Market

Market

Thursday, May 3, 2012

IN DEFENSE OF GM FOODS-WHERE LIES THE TRUTH?


Genetically Engineered (GM) food is a highly controversial subject with no unanimity among the scientists regarding its safety. Tons of reports have been written for as well as against the safety or desirability of this modern scientific marvel. Depending on who is talking GM food can be a catastrophy if permitted world wide or it can be a boon to augment food supply to meet future food needs. What is forgotten in this highly emotional debate is the freedom that is an inherent right of every denizen to decide what he or she wants to eat.
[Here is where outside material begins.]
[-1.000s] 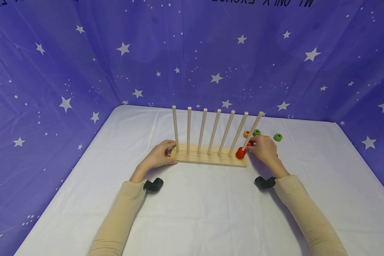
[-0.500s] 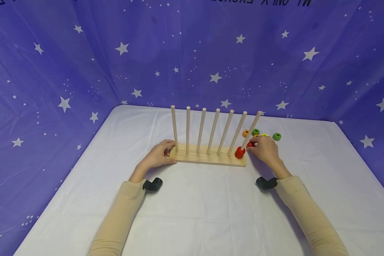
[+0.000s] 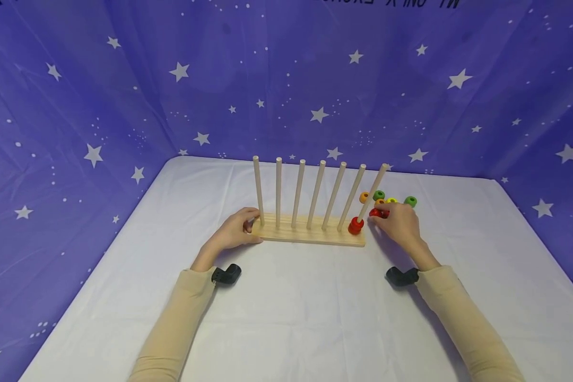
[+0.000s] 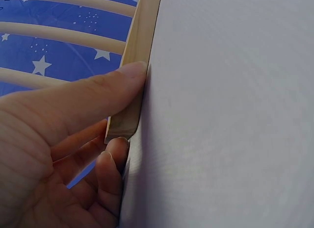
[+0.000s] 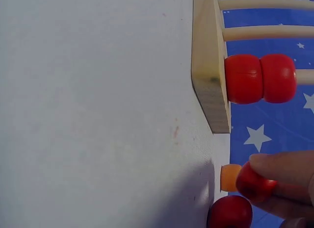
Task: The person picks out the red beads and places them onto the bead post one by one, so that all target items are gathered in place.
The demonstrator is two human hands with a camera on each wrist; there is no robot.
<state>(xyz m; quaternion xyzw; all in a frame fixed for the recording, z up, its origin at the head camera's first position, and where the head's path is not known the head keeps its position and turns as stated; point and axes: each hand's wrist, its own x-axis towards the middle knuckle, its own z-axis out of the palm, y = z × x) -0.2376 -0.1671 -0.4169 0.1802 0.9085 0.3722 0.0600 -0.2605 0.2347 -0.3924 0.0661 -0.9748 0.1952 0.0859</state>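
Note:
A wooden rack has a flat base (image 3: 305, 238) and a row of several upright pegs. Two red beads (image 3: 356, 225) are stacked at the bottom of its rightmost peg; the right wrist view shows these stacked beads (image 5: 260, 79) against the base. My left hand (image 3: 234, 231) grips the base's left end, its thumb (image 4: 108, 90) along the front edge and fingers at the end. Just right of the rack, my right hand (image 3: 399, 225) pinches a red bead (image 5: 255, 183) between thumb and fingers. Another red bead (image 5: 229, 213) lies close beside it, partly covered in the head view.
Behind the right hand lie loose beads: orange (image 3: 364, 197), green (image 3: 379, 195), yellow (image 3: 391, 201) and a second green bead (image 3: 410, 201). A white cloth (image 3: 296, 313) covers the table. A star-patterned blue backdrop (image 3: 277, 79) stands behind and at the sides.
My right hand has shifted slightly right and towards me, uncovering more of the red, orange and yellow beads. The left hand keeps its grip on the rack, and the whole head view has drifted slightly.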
It may be true that almost 80% of processed foods eaten in the US contain one or more ingredient derived from a GM crop but the sad part of it is that the consumer never knows about it because of the skewed labeling policy in force in that country. Interestingly the dichotomy of the US Food Laws is brought out by the stipulation laid down for compulsory declaration on the label of foods processed with irradiation technology! The protagonists of GM technology, mostly industry supported, talk only about the safety of the foods derived from GM materials ignoring the right of the consumer to determine for himself whether he wants to consume such foods! It is a shame to call the act of the industry "capitulation" because industry knows what is to be offered to the consumer based on their preferences and reservations. Here is a gist of the arguments from GM supporters which does not make any sense at all.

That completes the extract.